### Work instructions
Drop the images, then output the listing exactly.

----

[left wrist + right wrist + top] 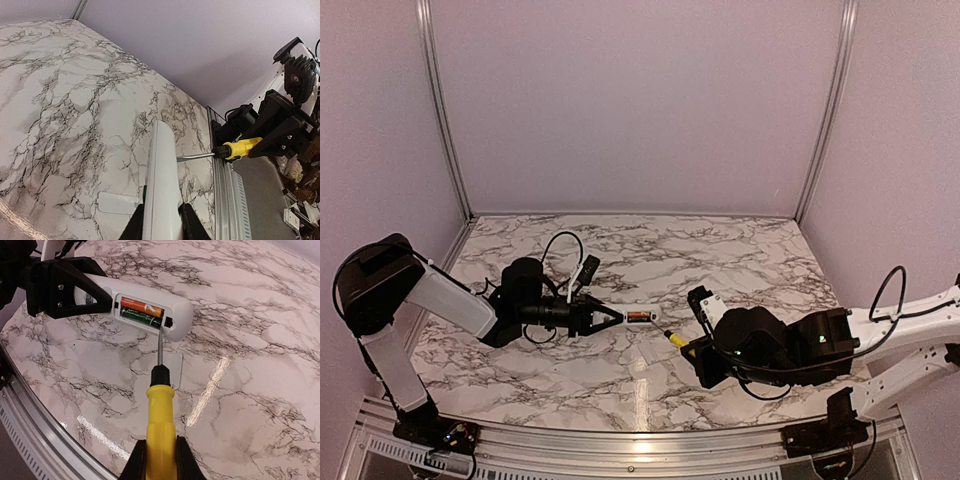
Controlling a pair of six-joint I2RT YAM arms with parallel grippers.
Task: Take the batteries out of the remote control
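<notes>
Left pincer [616, 318] is clamped tight on the remote control [642, 317], gripping its near end. The handset juts out past the fingertips, turned on edge, and looks lifted off the marble table [620, 390]. The battery bay is open just beyond the left fingers. Both batteries [141, 312] are seated inside, the orange cell [141, 306] above the green cell [142, 319]. A flat white plate [117, 203], likely the bay cover, lies on the table under the held handset. So the cover is off, but neither cell is out. Further right, the screwdriver [161, 425] reaches from the right pincer toward the bay. Its blade tip is at the far end of the green cell, though I cannot tell if it is touching or just short. Right pincer [160, 466] is closed around the yellow handle, with the shaft pointing straight ahead of its fingers. What is left, by my reading, is to pry each cell loose and get both clear of the handset.
</notes>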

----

### Response for this exercise
[left wrist + right wrist + top] 
Controlling a pair of six-joint I2RT YAM arms with parallel grippers.
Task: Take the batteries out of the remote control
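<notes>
Left pincer [616, 318] is clamped tight on the remote control [642, 317], gripping its near end. The handset juts out past the fingertips, turned on edge, and looks lifted off the marble table [620, 390]. The battery bay is open just beyond the left fingers. Both batteries [141, 312] are seated inside, the orange cell [141, 306] above the green cell [142, 319]. A flat white plate [117, 203], likely the bay cover, lies on the table under the held handset. So the cover is off, but neither cell is out. Further right, the screwdriver [161, 425] reaches from the right pincer toward the bay. Its blade tip is at the far end of the green cell, though I cannot tell if it is touching or just short. Right pincer [160, 466] is closed around the yellow handle, with the shaft pointing straight ahead of its fingers. What is left, by my reading, is to pry each cell loose and get both clear of the handset.
</notes>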

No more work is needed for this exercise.